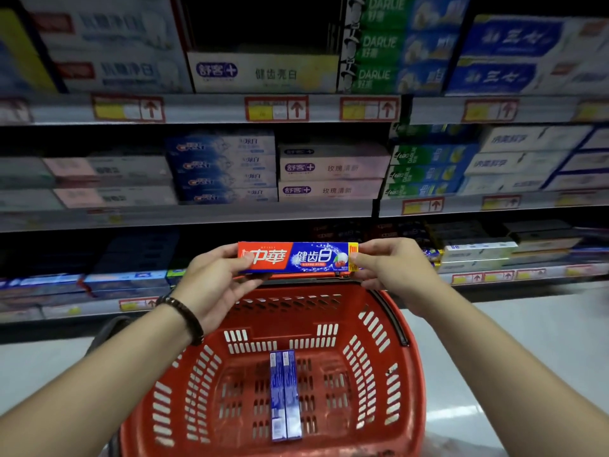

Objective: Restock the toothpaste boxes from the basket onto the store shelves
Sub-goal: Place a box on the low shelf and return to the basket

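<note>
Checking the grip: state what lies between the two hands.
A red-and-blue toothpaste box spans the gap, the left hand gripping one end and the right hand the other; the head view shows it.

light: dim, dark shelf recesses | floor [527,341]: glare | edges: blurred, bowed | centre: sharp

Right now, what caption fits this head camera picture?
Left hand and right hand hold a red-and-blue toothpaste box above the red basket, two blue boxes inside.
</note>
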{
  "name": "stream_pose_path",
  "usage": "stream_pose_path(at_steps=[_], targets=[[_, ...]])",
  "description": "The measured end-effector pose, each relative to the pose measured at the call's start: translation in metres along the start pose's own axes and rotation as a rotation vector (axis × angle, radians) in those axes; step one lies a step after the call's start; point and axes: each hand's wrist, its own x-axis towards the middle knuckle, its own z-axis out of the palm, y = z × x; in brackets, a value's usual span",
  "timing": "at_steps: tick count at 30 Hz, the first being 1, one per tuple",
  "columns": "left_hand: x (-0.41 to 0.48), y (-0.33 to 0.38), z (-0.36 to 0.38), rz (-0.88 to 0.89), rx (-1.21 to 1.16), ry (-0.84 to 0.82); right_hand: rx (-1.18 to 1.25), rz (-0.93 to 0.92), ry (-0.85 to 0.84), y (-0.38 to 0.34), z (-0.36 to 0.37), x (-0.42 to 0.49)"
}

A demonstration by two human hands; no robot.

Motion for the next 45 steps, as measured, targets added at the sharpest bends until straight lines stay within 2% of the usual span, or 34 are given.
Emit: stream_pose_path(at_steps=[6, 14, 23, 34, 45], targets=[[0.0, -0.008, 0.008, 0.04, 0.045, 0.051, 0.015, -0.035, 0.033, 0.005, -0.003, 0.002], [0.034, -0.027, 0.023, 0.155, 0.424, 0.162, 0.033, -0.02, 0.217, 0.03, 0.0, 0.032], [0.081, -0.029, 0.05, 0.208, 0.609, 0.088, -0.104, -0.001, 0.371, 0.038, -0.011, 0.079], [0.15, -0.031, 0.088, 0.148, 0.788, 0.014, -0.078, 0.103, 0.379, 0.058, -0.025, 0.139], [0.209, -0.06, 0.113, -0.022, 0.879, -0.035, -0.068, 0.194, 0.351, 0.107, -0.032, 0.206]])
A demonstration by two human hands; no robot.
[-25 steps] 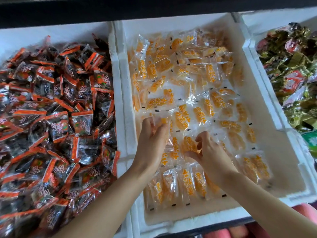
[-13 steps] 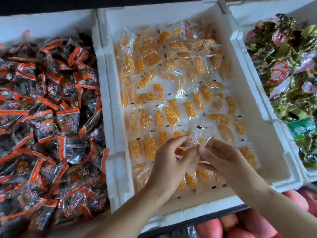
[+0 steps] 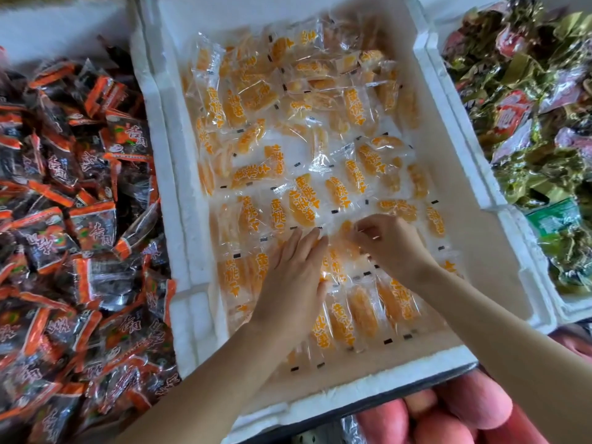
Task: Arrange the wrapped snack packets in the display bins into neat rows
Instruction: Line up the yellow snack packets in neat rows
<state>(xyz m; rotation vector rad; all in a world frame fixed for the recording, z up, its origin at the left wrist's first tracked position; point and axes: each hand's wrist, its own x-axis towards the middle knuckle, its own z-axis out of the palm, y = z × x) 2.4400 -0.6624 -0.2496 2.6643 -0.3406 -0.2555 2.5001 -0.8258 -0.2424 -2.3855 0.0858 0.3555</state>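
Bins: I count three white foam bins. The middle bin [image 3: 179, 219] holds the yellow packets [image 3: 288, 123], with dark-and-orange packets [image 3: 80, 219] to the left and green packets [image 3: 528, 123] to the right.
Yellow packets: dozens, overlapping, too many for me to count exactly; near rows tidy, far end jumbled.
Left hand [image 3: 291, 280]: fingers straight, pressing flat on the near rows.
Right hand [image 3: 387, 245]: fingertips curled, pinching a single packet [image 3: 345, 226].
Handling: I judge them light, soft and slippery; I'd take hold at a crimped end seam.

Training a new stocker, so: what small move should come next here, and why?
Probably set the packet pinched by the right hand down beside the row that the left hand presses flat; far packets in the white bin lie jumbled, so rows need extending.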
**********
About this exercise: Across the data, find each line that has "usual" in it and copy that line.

Solution to the problem:
  "description": "The measured end-effector pose, each relative to the pose measured at the call's start: translation in metres along the start pose's own axes and rotation as a rotation vector (axis × angle, radians) in those axes; step one lies a step after the call's start; point and axes: each hand's wrist, its own x-axis towards the middle knuckle, its own z-axis out of the palm, y = z × x; in brackets, a value's usual span",
Motion for the next 45 steps, as measured, targets added at the sharpest bends until straight lines stay within 2% of the usual span, or 34 are given.

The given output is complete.